Color Scheme
SPAish allows you to toggle and remember the color scheme of your site, light or dark mode.
How To Use
The first script you should add to your page is to restore the last used color scheme when the page loads:
<script src="https://cdn.jsdelivr.net/npm/@wolframkriesing/spaish@1.0.5/_dist/spaish.min.js"></script>
<script>
spaish.colorScheme.restoreLast();
</script>
The color scheme is stored in the sessionStorage
and restored on page load.
The toggle button, that you can put on your page, must call the function below to toggle the color scheme:
<button onclick="spaish.colorScheme.toggle()">toggle</button>
This will toggle the data-theme
attribute on the <html>
element between light
and dark
,
and store the last used color scheme in sessionStorage
.
<html data-theme="light">
OR
<html data-theme="dark">
CSS Styling
With this you can easily style either mode.
The simplest way
[data-theme="dark"] {
background-color: white;
color: black;
}
[data-theme="light"] {
background-color: black;
color: white;
}
The drawback here is that user-preferred color schemes are not respected, let's solve this next.
Respecting User Preferences
You want to use the prefers-color-scheme
media query to respect the user's preference,
but also allow toggling between light and dark modes.
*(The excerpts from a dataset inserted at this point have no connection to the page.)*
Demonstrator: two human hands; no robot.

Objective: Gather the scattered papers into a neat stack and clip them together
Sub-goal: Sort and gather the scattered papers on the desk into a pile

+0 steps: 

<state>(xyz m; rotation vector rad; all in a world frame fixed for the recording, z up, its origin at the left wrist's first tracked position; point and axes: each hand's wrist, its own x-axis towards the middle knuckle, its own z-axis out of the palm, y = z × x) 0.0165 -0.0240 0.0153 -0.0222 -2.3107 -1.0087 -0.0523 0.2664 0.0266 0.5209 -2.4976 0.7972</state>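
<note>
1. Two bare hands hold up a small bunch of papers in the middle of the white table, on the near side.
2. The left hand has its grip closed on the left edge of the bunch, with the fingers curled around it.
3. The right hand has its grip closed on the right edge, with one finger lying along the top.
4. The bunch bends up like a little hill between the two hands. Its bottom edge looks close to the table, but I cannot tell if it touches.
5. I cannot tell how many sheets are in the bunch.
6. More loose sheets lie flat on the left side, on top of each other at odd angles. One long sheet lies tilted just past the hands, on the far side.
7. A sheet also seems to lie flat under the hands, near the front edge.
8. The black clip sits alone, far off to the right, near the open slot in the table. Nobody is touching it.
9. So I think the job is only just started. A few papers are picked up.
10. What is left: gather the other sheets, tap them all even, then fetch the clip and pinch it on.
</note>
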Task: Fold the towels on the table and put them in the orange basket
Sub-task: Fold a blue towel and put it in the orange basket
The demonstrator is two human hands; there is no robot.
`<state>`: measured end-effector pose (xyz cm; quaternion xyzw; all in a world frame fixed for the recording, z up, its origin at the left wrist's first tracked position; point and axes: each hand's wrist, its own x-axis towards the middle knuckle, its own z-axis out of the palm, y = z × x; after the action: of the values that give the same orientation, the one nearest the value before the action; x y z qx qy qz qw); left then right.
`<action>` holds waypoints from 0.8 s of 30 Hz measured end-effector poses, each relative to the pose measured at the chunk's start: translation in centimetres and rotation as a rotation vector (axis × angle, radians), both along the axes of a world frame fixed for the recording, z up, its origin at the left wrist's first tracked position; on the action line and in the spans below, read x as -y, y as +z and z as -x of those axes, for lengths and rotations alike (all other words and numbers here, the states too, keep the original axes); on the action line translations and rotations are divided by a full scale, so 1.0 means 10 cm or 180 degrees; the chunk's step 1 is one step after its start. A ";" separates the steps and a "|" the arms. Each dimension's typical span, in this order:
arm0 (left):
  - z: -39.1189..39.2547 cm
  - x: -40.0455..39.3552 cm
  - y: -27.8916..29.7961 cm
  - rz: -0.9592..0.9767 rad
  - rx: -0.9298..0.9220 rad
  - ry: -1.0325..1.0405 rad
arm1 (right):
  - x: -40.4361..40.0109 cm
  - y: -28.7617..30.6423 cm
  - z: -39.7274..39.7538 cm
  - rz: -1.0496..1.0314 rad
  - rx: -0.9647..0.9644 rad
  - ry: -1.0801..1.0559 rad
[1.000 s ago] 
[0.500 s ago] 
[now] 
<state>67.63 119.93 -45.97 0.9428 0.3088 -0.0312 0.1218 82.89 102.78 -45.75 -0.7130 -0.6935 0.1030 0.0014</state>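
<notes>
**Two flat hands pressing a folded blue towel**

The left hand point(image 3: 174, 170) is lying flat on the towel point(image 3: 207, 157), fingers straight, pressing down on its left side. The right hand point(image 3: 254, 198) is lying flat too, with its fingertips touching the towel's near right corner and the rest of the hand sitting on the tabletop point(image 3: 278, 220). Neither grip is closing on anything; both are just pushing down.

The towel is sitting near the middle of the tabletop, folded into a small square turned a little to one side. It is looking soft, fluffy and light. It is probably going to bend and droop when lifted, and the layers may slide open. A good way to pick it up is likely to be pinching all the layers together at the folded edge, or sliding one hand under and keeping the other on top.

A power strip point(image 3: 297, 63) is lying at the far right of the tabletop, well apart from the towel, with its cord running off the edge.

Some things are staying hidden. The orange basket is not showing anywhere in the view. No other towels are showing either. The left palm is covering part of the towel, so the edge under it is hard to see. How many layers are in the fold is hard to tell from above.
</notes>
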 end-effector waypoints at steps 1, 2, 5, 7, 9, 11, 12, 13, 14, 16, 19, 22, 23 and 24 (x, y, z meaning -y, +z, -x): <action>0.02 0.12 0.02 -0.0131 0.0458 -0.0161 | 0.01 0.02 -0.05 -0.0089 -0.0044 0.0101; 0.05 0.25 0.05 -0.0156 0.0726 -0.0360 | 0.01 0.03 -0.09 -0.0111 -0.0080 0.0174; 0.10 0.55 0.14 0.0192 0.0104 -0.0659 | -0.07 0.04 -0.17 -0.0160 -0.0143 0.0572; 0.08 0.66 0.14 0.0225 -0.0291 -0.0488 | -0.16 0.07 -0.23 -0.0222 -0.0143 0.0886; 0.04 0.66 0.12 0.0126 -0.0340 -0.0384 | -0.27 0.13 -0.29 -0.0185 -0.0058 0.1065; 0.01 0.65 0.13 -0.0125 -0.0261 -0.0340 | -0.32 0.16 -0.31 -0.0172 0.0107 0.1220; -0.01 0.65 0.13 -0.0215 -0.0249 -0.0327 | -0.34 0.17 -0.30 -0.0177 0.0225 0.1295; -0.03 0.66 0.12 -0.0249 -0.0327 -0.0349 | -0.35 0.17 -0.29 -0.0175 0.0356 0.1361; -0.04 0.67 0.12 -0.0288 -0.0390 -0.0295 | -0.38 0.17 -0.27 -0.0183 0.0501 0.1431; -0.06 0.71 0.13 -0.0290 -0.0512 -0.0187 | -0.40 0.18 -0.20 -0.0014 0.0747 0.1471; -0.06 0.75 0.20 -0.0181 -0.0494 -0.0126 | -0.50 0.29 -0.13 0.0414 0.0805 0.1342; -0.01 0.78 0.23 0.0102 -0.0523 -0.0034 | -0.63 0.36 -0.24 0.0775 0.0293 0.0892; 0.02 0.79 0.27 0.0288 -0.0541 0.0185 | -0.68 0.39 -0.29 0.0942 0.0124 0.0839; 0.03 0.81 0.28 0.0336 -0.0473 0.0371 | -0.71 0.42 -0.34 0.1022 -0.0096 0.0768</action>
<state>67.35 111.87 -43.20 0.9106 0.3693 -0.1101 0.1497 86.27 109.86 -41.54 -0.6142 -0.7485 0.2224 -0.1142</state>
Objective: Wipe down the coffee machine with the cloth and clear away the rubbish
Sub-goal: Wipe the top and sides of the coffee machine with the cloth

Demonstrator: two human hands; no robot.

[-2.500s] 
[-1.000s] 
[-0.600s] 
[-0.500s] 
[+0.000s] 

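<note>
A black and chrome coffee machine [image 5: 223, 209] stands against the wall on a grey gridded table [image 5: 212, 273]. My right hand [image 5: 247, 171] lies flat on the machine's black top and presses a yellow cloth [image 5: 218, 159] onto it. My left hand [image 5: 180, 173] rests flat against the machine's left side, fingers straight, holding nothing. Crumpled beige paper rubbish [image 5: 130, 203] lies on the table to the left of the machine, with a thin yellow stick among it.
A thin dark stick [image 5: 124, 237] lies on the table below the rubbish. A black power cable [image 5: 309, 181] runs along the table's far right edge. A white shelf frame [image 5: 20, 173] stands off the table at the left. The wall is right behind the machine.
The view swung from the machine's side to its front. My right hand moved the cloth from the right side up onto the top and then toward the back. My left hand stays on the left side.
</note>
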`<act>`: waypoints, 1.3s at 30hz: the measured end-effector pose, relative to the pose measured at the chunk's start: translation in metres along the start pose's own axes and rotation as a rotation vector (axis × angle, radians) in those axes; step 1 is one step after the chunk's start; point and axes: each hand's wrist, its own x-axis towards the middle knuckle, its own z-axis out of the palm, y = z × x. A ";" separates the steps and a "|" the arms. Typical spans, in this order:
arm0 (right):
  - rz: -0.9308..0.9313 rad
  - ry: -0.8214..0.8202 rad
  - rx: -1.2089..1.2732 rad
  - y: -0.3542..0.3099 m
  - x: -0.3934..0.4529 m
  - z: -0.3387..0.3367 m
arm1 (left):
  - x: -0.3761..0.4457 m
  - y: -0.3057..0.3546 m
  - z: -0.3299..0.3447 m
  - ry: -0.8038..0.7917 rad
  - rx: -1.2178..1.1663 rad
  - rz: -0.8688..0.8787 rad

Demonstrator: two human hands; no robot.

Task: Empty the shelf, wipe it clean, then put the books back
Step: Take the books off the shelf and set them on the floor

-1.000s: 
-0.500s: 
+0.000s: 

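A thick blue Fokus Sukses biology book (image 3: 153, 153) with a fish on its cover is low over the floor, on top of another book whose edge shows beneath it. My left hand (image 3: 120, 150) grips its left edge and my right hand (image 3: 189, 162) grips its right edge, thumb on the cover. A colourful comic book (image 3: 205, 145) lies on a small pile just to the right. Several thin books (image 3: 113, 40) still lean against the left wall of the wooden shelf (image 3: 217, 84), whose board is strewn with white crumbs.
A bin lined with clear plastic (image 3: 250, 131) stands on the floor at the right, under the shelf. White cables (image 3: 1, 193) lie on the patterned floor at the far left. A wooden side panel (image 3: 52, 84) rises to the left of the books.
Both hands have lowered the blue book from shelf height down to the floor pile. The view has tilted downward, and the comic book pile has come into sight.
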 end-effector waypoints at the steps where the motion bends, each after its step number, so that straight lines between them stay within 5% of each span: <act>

@media (prefers-color-scheme: dark) {
[data-theme="light"] {
background-color: black;
color: white;
}
[data-theme="dark"] {
background-color: white;
color: black;
}
}
/* Put the following blocks after the above to override the user preference when toggled */
[data-theme="light"] {
background-color: white;
color: black;
}
[data-theme="dark"] {
background-color: black;
color: white;
}
Use CSS Variables
Even better, use CSS variables and respect user preferences while allowing toggling.
:root {
--dark-background-color: white;
--dark-text-color: black;
--light-background-color: black;
--light-text-color: white;
/* Lets assume the "default" is the dark mode */
--background-color: var(--dark-background-color);
--text-color: var(--dark-text-color);
}
/* If the user prefers light mode, set the default to light */
@media (prefers-color-scheme: light) {
:root {
--background-color: var(--light-background-color);
--text-color: var(--light-text-color);
}
}
/* If the user toggles to dark mode, set the variables accordingly */
[data-theme="dark"] {
--background-color: var(--dark-background-color);
--text-color: var(--dark-text-color);
}
/* If the user toggles to light mode, set the variables accordingly */
[data-theme="light"] {
--background-color: var(--light-background-color);
--text-color: var(--light-text-color);
}
This looks like a lot of duplication, and it is.
The advantages are, the user's preference is respected, the toggle works, and you can use the variables in your CSS in one place to style your site.
The disadvantage is that you have to edit/add/delete the variables in many places, but only when you edit the styles. Using a preprocessor might make this easier, but it is not necessary.